Contingency planning, taking heath insurance and avoiding unnecessary expenses is critical.
By Amarpal S. Chadha
Over the last few years, the concept of financial wellness has been gaining importance and with this Covid-19 pandemic, it has become even more relevant to be ready to deal with financial emergencies and cash flow issues. World over, financial wellness has become an essential part of the education curriculum for the younger generation across universities, teaching them how to manage their funds/student loans even before they step into the working life.

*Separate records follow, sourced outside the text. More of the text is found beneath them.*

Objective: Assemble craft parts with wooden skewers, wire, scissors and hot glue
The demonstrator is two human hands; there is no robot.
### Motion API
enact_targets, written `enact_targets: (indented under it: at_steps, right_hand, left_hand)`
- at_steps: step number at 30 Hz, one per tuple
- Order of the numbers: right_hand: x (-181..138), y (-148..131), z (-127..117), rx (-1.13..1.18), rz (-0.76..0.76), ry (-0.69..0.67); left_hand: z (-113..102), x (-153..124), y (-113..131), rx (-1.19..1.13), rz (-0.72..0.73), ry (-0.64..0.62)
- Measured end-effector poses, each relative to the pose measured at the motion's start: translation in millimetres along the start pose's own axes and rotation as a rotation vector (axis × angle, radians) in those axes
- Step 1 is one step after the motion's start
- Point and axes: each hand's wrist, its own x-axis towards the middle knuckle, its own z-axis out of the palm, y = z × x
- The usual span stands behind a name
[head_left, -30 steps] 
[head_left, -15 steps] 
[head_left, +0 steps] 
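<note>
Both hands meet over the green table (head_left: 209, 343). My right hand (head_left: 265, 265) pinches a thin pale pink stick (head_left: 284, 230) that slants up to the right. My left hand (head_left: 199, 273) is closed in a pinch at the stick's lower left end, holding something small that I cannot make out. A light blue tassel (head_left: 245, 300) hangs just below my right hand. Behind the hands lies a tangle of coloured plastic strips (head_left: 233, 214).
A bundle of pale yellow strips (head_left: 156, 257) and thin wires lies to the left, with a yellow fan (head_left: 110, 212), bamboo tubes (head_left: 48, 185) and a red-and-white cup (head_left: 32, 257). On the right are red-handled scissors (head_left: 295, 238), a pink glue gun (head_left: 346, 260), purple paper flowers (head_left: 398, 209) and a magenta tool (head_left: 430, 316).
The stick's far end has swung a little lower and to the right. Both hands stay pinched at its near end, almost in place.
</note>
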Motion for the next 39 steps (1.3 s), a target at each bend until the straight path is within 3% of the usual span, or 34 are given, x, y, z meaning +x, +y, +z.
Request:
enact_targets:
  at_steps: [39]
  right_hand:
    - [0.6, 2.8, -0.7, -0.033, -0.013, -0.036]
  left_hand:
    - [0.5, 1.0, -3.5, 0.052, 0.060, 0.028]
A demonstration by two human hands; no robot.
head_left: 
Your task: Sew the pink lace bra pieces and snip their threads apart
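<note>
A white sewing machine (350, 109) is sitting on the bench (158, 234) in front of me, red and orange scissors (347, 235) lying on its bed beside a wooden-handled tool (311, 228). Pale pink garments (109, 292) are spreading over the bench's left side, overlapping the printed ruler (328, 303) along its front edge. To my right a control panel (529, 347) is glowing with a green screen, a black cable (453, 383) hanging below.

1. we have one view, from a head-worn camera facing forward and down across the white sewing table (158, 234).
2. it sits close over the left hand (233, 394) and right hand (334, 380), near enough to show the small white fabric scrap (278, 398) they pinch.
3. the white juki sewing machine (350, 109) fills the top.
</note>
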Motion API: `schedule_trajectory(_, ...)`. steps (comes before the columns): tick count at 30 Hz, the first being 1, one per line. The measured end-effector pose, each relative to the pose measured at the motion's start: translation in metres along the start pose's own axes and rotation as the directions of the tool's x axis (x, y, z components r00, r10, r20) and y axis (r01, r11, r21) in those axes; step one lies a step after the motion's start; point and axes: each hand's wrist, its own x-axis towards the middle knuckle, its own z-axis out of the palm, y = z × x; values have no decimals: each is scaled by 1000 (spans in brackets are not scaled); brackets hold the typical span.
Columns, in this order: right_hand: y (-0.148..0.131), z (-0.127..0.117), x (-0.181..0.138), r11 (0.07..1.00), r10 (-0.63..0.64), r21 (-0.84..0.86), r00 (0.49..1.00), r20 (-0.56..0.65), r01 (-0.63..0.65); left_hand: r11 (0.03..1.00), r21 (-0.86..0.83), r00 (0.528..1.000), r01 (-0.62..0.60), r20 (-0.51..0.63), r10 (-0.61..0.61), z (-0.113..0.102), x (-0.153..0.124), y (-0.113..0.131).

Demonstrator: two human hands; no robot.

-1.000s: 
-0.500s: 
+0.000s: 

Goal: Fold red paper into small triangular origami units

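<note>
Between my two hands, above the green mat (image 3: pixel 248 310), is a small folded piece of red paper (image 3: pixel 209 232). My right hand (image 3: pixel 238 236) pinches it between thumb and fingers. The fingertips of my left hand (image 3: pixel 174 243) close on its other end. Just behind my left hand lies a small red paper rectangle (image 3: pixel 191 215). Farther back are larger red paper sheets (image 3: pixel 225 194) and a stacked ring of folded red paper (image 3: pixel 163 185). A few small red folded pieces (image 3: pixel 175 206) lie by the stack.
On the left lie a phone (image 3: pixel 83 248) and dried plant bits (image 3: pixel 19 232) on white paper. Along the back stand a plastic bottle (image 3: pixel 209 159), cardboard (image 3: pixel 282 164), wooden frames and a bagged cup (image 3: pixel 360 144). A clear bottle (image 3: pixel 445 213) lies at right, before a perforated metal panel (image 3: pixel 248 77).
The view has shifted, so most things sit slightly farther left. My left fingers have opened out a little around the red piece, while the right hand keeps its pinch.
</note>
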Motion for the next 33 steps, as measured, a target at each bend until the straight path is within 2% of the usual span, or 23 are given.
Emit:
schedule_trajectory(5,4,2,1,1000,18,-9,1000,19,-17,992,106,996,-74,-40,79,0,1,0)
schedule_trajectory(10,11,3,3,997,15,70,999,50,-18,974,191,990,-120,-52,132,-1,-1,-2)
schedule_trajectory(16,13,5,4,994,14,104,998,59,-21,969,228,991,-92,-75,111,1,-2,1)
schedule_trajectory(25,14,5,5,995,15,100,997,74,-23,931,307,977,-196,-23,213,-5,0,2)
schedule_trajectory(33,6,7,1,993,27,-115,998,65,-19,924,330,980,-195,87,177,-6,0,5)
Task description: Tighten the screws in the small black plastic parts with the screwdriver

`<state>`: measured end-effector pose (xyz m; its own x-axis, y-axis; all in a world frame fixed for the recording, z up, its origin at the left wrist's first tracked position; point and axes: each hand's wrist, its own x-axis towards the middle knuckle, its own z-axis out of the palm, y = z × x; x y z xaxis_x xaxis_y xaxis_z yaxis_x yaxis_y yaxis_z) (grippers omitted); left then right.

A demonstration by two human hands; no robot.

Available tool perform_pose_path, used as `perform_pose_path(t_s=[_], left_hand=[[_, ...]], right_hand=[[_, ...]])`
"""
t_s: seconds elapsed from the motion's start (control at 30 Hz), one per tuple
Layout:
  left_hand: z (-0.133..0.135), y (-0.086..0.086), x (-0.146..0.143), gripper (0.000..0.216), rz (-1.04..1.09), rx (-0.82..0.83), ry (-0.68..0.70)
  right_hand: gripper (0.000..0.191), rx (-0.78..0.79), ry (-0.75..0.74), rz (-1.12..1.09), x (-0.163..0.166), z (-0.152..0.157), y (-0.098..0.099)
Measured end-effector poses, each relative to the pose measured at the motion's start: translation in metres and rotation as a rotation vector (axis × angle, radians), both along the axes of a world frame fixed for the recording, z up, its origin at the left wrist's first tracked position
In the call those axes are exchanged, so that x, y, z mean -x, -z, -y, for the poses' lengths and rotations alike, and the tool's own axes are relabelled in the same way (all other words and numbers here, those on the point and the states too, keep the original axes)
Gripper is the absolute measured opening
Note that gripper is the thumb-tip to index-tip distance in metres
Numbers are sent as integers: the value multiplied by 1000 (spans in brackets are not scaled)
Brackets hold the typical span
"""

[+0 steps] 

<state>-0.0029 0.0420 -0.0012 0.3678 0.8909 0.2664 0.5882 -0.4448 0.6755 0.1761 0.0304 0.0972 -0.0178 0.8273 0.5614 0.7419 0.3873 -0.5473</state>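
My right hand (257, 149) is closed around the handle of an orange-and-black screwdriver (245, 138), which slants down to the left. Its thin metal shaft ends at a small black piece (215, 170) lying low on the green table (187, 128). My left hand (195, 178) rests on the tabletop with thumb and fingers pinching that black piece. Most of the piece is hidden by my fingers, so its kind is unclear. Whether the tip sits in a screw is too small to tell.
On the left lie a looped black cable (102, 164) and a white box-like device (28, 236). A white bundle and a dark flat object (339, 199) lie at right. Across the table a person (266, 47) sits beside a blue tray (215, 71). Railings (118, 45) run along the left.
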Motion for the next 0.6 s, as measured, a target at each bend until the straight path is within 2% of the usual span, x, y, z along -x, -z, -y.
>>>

Financial wellness means to be fiscally (money-wise) healthy. It means that you know how to manage money and can establish short-term and long-term financial plans. It means to spend money smartly while securing your financial goals, commitments and have enough resources in case of uncertain times. Here’s what you can do in the coming days:
Know your investments
Having a good knowledge about your financial position is very important and it helps you define your goals. First, list your financial assets and maintain proper financial records. This will help in distinguishing funds for immediate use, should the need arise. Second, have a statement of your assets/liabilities prepared and categorise them in accordance with your financial goals. Third, classify your assets between liquid assets (banks accounts, mutual funds, etc.,) and capital assets (properties and fixed term investments).
Pay adequate attention to inevitable commitments such as bank loans and plans to meet them endlessly. List the details of insurance policies and coverage. Do you have a will? And does it rightfully serve the needs of your family? Keep nominee details updated. Keep your trusted family member or friend apprised about the financial records and policies.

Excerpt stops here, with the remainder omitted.